I hope the location is good. The soil is very sandy, and bone dry. It gets full sun until about 1, then it is shaded in the afternoon.
Got my fingers crossed. Here is a brief video of her digging her nest.
http://www.youtube.com/watch?v=PtlqR_SueKE


----------



## SnakeyeZ (Jun 10, 2011)

Awesome! Fingers crossed for you.


----------



## coreyc (Jun 10, 2011)

Congrats hope they are fertile


----------



## onarock (Jun 10, 2011)

Good fun! Congrats. What are you going to do with the eggs?


----------



## Shelly (Jun 10, 2011)

onarock said:


> What are you going to do with the eggs?



Just leave them and let nature run its course.


----------



## Torty Mom (Jun 10, 2011)

Yay, how exciting!

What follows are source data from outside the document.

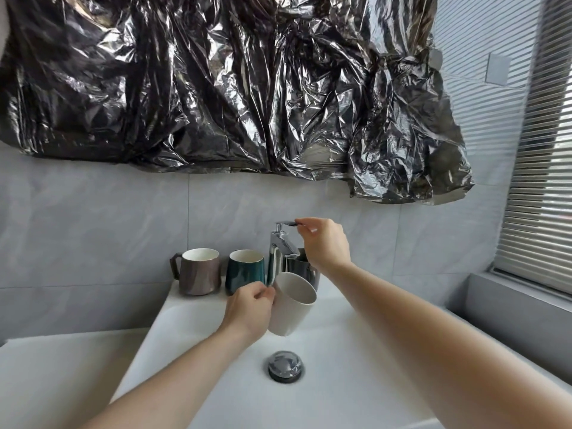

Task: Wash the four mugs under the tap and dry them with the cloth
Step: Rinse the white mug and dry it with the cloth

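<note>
My left hand grips a white mug by its side, tilted, over the white basin just below the chrome tap. My right hand pinches the tap's lever at the top. On the basin's back ledge stand a brown mug with its handle to the left and a dark green mug. A dark grey mug stands behind the tap, partly hidden by my right wrist. No water stream shows. No cloth is in view.
A round metal drain plug sits in the basin's bottom. A white counter lies to the left. Crinkled black plastic covers the wall above. A window with blinds is on the right.
</note>
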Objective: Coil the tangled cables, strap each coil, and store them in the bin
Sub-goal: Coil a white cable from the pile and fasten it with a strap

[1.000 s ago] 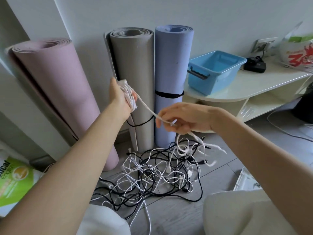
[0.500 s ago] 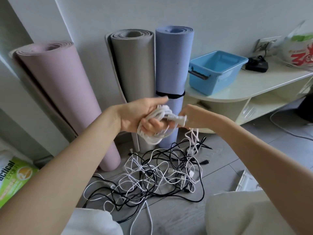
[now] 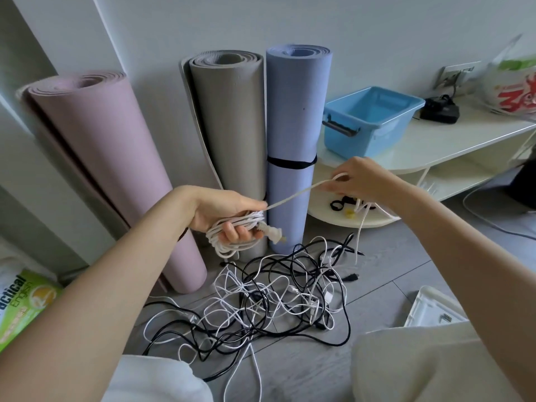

I hope they all make it!


----------



## CJSTorts (Jun 10, 2011)

That is wonderful! I love the video, I could watch torts dig nest all day!


----------



## TortieLuver (Jun 10, 2011)

Awesome! How exciting for you. How long do you expect natural incubation to take?


----------



## Shelly (Jun 10, 2011)

TortieLuver said:


> How long do you expect natural incubation to take?



Everybody seems to say 90-120 days. That would be sometime roughly from August 10th through September 10th.
Coincidentally, my birthday falls right in the middle of that window. Would make an awesome birthday present!


----------



## dmarcus (Jun 10, 2011)

Very exciting and congrats I hope they make it...Nature always finds a way...


----------



## Shelly (Jun 10, 2011)

Shelly said:


> TortieLuver said:
> 
> 
> > How long do you expect natural incubation to take?
> ...



Correction. It would be between Sept 10th and October 10th. Darn.


----------



## Kristina (Jun 11, 2011)

Either way, baby tortoises would be awesome 

Good, luck, I hope they hatch and that she picked a good location!


----------



## October (Jun 11, 2011)

Good Luck! How exciting!


----------



## ALDABRAMAN (Jun 12, 2011)

Nice, hope they hatch.


----------



## dmmj (Jun 12, 2011)

Nice.
I know tht we who own CDT's are not supposed to incubate them ( federal law and such) But about 18 years ago at my old place I had a female lay about 15 eggs, beautiful and all, I left them in the ground and they never hatched. I still blame myself for not incubating them even though I know it is against the law. Just some words to ponder, not telling you to do anything just my personal experience.
But congrats on the eggs.


----------